Below are the records; repeat exactly their lines between the line holding "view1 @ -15" and the line holding "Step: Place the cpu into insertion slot", inclusive, skipping the pictures.
*** Begin section ***
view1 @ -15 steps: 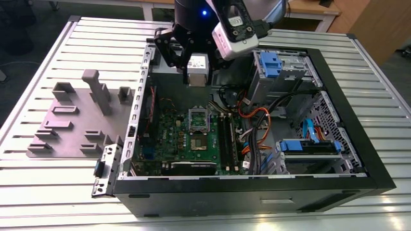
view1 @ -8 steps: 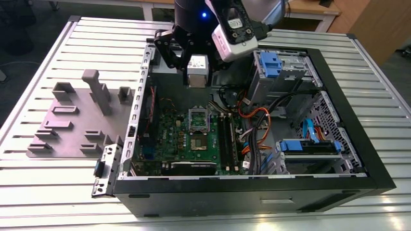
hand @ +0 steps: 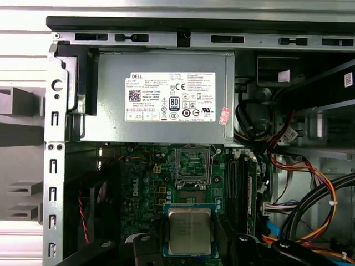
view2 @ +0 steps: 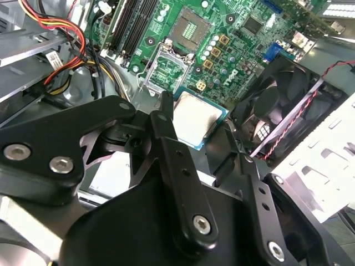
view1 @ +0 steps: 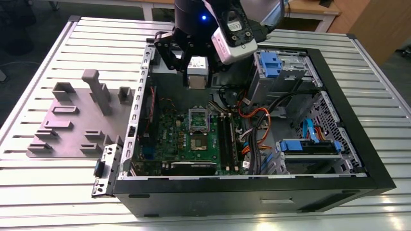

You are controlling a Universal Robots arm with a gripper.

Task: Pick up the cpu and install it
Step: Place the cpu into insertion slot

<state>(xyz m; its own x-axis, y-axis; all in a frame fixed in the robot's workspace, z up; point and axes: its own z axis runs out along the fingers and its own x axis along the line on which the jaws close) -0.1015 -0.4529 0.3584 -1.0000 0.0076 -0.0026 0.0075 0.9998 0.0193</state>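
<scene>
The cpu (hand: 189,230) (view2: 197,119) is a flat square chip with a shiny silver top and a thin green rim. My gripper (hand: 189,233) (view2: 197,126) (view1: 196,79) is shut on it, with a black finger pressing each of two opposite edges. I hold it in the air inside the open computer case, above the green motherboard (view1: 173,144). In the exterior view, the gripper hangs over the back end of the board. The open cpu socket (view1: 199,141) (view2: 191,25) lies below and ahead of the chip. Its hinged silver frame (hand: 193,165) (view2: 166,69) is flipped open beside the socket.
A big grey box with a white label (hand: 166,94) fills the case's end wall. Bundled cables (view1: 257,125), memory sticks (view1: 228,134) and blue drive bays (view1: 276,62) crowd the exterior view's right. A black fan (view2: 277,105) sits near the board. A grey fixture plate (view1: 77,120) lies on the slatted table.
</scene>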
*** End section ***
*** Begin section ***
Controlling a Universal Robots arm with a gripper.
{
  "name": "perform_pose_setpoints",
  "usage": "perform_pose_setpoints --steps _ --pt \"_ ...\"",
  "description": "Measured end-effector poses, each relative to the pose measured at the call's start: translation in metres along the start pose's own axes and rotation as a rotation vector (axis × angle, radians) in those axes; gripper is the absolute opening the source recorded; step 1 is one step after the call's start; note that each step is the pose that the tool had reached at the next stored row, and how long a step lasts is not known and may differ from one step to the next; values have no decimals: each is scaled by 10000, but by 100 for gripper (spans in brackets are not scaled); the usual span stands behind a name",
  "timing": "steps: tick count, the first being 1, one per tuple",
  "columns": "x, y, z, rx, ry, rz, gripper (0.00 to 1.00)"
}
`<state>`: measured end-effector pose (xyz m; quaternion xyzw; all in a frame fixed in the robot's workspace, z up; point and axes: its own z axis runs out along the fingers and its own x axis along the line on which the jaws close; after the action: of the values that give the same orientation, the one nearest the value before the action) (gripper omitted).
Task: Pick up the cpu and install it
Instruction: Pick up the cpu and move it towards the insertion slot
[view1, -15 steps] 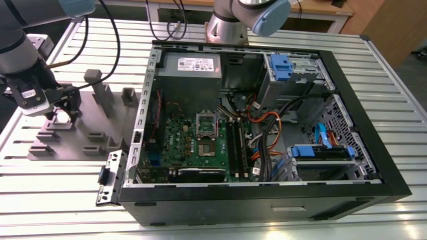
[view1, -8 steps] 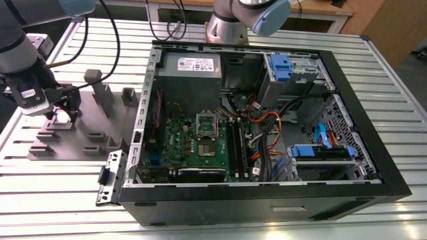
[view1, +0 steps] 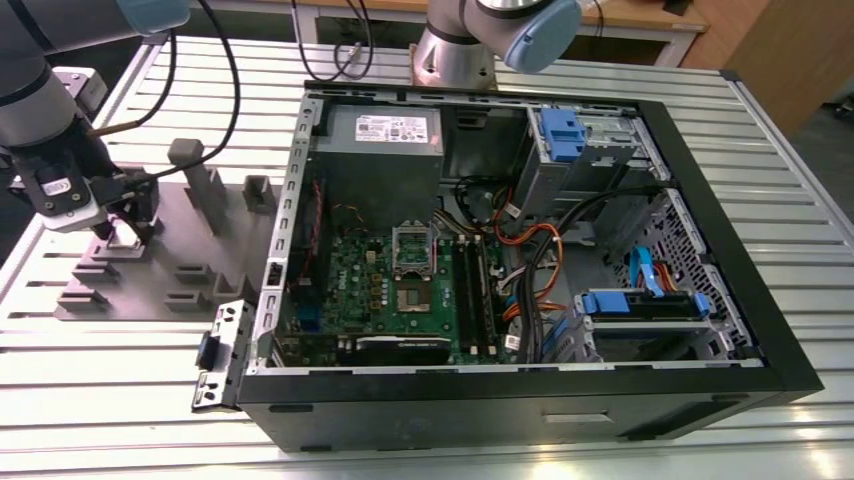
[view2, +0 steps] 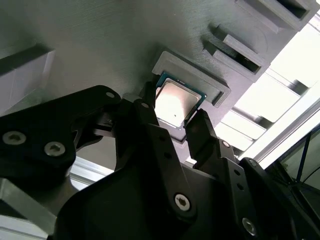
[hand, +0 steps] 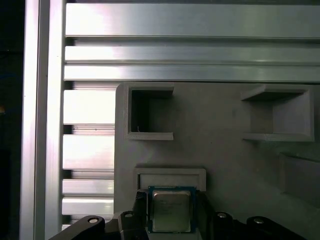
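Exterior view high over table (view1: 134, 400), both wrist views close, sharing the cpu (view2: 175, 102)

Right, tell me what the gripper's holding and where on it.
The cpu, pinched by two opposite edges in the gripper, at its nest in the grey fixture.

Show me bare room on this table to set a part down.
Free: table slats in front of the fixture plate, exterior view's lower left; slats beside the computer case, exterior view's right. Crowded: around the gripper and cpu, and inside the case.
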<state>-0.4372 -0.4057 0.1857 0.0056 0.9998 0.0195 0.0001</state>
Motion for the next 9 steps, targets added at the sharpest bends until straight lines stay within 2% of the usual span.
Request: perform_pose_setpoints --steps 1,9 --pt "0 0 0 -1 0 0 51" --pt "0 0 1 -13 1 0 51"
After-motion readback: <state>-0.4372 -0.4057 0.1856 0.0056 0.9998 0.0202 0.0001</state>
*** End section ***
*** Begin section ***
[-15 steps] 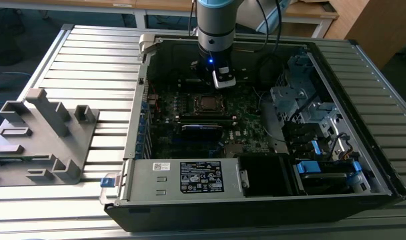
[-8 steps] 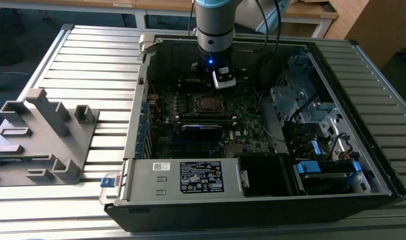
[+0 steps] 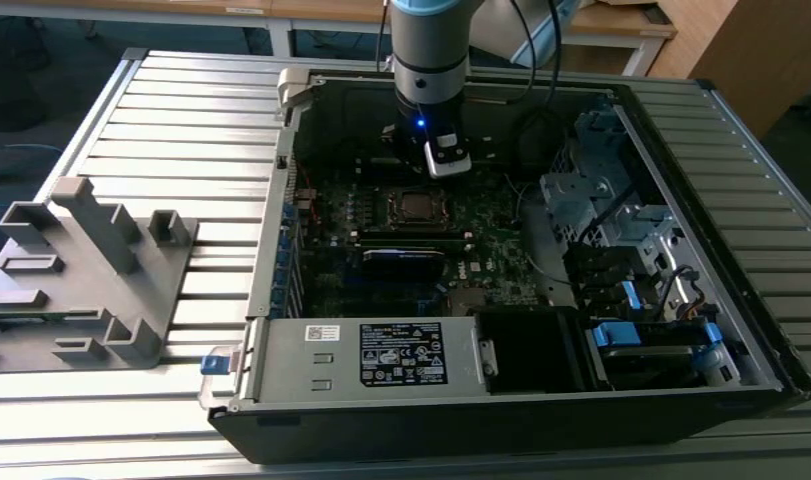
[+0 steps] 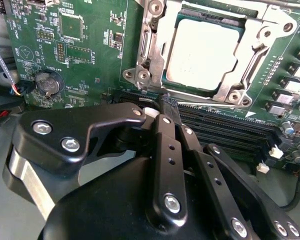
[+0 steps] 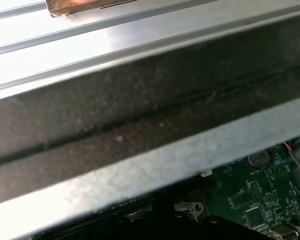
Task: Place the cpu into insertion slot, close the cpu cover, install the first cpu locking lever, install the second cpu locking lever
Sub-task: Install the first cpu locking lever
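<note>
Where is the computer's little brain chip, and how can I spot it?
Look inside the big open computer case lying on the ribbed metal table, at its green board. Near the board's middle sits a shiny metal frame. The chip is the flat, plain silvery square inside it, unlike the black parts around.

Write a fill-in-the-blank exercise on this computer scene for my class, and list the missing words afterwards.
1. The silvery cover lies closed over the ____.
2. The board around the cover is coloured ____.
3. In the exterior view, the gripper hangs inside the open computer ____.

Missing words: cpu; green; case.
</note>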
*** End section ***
**The completed task:**
view1 @ -15 steps: 
view1 @ -8 steps: 
hand @ +0 steps: 
view2 @ +0 steps: 
view1 @ +0 steps: 

You are controlling a Universal Robots arm with a gripper.

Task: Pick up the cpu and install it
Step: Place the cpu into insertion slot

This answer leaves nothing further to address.